▶ **To do**:
Tell how many lines of the data include the word "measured". Nothing but the number belongs in the answer.

▶ **Supplied material**:
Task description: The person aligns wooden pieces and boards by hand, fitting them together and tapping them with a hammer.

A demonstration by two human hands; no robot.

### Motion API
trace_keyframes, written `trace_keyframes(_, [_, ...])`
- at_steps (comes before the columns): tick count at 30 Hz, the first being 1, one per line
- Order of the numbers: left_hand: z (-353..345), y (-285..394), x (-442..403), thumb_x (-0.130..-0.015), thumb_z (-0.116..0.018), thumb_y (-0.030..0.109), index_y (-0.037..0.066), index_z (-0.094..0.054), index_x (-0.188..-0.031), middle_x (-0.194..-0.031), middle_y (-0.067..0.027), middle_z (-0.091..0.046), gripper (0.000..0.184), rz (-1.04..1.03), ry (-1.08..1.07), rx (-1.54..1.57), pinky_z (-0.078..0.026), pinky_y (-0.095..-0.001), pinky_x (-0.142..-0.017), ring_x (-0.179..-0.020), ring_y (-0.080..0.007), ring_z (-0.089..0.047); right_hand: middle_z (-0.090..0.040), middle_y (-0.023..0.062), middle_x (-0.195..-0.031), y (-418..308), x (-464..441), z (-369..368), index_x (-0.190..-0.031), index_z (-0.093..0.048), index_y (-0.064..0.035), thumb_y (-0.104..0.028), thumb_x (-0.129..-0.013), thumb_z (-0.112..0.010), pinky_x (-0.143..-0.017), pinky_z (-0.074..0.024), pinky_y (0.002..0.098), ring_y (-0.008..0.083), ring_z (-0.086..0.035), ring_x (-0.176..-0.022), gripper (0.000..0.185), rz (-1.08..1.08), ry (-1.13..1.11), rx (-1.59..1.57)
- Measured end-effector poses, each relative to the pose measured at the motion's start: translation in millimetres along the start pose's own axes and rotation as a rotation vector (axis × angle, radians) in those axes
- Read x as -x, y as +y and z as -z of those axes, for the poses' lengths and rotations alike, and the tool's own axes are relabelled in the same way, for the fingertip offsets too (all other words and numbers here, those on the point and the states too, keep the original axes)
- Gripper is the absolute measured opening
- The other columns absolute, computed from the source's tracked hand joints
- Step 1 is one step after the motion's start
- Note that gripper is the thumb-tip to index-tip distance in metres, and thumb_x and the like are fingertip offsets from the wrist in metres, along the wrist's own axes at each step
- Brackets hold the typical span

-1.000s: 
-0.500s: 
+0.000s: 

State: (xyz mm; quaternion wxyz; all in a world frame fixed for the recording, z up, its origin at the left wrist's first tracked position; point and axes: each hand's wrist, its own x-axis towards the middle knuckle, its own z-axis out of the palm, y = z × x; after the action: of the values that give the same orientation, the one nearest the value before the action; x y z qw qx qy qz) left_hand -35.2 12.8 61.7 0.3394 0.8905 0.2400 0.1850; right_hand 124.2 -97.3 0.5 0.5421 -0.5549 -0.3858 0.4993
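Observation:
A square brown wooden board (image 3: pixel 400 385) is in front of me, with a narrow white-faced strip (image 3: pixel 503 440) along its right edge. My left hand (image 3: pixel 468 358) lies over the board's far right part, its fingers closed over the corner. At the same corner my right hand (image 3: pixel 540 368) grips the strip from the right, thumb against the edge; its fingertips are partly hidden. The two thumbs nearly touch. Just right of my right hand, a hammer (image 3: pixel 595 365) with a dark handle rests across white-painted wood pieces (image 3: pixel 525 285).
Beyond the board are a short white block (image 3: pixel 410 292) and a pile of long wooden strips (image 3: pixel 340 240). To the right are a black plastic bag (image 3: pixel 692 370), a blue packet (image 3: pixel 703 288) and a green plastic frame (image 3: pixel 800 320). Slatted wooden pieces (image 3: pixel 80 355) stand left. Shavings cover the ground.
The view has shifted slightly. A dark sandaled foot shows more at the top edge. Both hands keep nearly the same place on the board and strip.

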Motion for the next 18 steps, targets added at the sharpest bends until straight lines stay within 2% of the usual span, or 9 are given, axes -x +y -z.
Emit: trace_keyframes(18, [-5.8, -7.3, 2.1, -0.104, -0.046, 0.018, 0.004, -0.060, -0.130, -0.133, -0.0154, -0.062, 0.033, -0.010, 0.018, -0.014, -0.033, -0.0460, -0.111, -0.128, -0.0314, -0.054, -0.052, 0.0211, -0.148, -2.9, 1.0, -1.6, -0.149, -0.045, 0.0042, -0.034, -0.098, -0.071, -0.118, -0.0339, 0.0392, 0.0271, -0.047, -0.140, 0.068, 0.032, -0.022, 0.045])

▶ **Completed exercise**:
2